[[ Given data open ]]

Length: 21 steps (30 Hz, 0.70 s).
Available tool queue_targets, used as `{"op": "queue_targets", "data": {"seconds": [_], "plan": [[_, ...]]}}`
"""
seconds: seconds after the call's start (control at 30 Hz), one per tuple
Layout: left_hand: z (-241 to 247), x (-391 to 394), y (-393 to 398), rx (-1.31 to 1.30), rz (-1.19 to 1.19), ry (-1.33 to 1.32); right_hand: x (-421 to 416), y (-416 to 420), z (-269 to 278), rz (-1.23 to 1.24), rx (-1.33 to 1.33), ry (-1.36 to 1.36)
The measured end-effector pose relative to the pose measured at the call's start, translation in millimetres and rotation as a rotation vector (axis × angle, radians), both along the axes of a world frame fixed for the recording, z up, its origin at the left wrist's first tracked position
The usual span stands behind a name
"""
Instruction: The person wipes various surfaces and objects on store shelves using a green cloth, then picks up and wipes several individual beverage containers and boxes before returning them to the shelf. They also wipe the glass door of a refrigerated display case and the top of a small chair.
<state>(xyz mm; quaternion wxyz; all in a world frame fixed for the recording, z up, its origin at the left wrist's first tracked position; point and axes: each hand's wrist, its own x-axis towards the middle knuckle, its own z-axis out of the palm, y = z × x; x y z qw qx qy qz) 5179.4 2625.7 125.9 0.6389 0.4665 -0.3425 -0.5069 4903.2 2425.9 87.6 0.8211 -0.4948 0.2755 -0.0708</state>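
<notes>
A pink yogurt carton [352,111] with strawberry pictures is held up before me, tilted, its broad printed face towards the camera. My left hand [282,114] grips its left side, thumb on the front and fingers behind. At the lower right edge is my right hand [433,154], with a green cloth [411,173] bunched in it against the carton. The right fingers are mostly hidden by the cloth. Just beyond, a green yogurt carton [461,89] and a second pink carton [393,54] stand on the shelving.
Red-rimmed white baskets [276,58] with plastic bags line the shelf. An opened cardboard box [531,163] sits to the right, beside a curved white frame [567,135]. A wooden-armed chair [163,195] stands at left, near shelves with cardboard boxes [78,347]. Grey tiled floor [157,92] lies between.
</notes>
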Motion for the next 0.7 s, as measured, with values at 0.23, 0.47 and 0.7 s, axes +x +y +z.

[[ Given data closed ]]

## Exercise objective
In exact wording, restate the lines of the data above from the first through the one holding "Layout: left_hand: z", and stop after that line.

## Answer to this task
Length: 21 steps (30 Hz, 0.70 s).
Available tool queue_targets, used as `{"op": "queue_targets", "data": {"seconds": [_], "plan": [[_, ...]]}}`
"""
seconds: seconds after the call's start (control at 30 Hz), one per tuple
Layout: left_hand: z (-241 to 247), x (-391 to 394), y (-393 to 398), rx (-1.31 to 1.30), rz (-1.19 to 1.19), ry (-1.33 to 1.32); right_hand: x (-421 to 416), y (-416 to 420), z (-269 to 278), rz (-1.23 to 1.24), rx (-1.33 to 1.33), ry (-1.36 to 1.36)

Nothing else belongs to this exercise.